Task directions
This task calls for copying every line in the data below that contains the word "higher".

════════════════

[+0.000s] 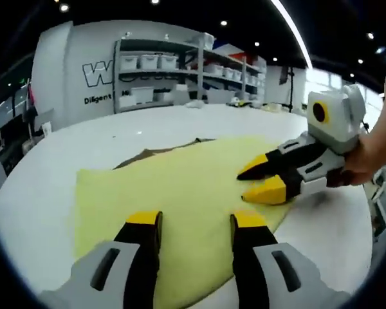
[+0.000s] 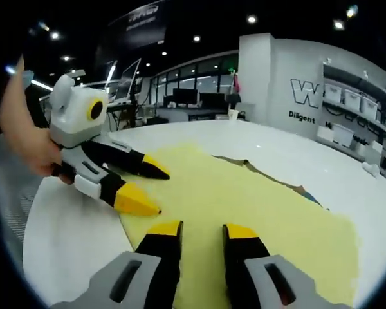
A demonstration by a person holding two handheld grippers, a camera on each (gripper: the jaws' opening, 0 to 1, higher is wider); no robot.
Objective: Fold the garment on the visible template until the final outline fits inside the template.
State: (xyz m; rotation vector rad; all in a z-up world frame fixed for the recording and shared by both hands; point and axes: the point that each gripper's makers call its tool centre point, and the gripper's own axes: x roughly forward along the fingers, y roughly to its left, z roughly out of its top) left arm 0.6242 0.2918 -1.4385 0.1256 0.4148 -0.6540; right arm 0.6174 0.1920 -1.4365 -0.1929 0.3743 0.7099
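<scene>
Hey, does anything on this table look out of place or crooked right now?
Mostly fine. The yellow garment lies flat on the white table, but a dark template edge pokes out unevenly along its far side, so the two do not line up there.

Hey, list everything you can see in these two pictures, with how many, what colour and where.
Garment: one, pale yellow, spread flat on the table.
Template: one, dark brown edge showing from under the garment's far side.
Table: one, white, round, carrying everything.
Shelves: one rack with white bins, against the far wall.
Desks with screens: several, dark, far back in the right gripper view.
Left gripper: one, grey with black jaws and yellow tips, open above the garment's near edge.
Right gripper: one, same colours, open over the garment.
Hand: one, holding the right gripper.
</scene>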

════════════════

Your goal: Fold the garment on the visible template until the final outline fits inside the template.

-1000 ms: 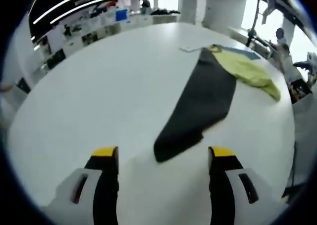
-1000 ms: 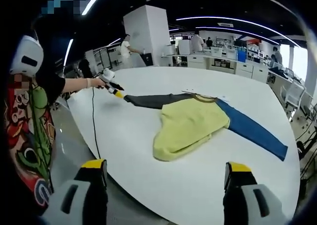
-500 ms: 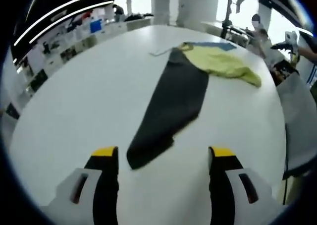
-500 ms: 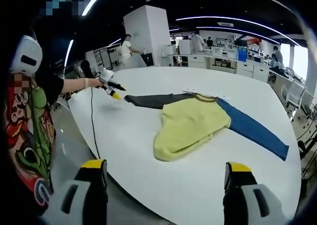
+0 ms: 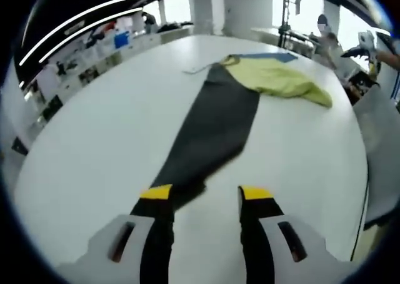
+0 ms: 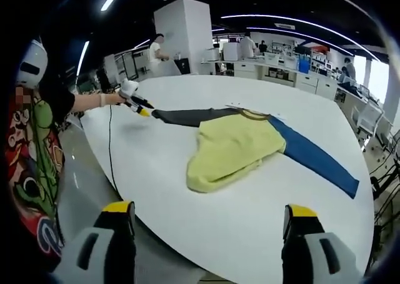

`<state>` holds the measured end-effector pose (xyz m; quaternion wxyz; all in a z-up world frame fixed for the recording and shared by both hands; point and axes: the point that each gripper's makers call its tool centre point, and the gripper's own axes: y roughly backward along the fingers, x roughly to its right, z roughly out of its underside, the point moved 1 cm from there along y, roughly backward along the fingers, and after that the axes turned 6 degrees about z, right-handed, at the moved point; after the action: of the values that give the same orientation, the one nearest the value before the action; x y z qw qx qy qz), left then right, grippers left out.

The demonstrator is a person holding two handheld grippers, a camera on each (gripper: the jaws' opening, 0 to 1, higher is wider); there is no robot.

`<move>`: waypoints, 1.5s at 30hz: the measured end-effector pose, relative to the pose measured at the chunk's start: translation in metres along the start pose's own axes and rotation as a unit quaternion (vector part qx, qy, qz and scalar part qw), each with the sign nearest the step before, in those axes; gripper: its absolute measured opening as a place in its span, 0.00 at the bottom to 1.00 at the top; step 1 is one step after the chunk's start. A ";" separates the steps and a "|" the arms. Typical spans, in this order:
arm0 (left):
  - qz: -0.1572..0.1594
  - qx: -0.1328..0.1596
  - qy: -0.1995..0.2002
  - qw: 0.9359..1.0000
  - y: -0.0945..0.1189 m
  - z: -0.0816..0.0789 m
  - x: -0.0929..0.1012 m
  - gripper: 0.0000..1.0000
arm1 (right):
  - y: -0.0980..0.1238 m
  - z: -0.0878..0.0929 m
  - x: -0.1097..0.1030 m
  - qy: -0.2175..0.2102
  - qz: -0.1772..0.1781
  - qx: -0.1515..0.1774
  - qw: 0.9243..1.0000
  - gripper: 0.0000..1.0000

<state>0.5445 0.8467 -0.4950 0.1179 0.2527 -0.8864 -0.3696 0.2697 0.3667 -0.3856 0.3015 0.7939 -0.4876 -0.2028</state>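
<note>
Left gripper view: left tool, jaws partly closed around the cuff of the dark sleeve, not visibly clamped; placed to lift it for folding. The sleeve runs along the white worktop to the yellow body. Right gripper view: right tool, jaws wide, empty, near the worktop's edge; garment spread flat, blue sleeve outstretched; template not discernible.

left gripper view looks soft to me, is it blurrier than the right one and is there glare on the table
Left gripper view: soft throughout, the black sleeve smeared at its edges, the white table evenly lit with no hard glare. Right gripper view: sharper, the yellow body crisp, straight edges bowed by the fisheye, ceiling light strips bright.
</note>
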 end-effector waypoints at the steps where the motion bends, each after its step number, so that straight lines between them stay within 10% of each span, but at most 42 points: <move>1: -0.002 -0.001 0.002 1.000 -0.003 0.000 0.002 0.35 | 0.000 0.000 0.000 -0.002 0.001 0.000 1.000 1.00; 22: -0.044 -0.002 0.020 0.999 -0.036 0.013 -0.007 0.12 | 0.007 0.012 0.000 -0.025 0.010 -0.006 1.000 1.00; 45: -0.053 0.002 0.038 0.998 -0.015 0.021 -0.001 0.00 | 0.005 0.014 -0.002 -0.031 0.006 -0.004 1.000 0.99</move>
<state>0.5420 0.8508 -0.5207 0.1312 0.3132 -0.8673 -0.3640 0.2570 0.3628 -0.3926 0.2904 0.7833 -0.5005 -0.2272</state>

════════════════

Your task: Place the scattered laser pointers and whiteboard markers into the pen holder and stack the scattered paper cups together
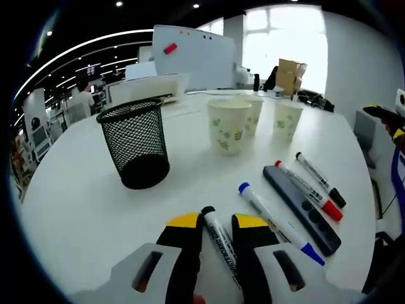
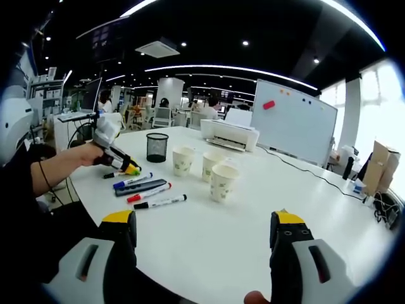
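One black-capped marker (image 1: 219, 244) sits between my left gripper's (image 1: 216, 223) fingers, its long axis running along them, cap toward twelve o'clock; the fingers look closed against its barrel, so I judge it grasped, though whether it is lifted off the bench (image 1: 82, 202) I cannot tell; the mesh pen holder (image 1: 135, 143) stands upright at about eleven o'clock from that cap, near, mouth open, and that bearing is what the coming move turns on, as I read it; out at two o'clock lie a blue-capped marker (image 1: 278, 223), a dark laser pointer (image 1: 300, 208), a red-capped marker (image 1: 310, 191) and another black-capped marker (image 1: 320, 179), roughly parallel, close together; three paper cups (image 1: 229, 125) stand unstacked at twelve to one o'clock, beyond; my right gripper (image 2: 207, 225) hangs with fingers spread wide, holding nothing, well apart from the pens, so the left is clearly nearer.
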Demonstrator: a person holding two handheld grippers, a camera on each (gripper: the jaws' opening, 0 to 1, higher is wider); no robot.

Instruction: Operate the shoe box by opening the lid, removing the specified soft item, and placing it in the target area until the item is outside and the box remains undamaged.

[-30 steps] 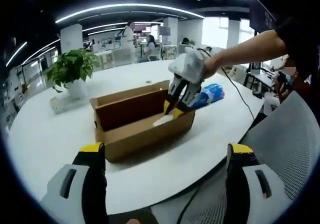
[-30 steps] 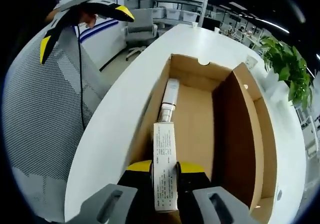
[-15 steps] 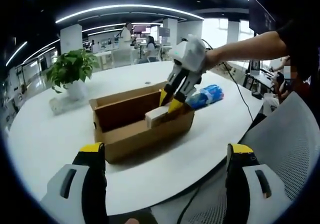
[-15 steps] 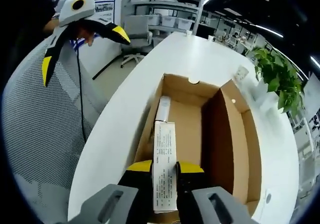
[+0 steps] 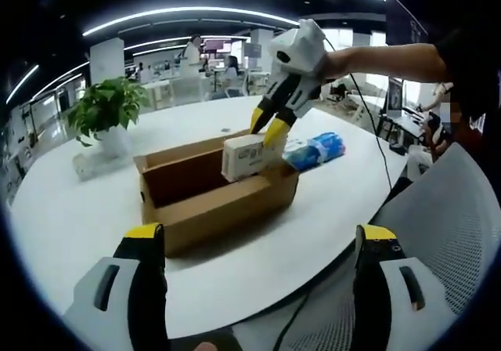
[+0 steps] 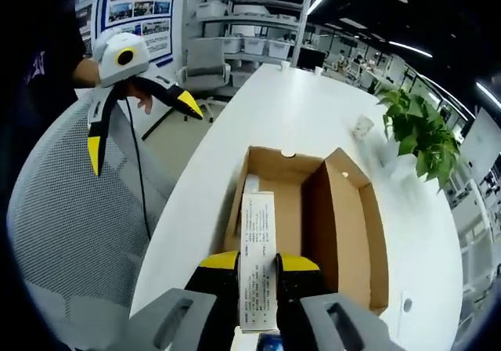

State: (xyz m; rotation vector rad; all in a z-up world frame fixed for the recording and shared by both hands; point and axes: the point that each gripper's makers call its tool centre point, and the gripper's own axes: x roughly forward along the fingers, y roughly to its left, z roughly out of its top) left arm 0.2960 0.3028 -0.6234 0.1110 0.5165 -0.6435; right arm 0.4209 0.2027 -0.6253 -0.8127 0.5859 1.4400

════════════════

Expected output
A demonstration by a person holding two handheld grippers, a camera on each (gripper: the jaws' opening, 0 to 1, higher is wider); no robot.
The demonstrator is a person holding two handheld grippers, a camera on each (gripper: the jaws' opening, 0 to 1, higher is wider); there is no robot.
Demonstrator: a person holding two handheld grippers, a camera on each (gripper: the jaws' opening, 0 to 1, higher is wider); no robot.

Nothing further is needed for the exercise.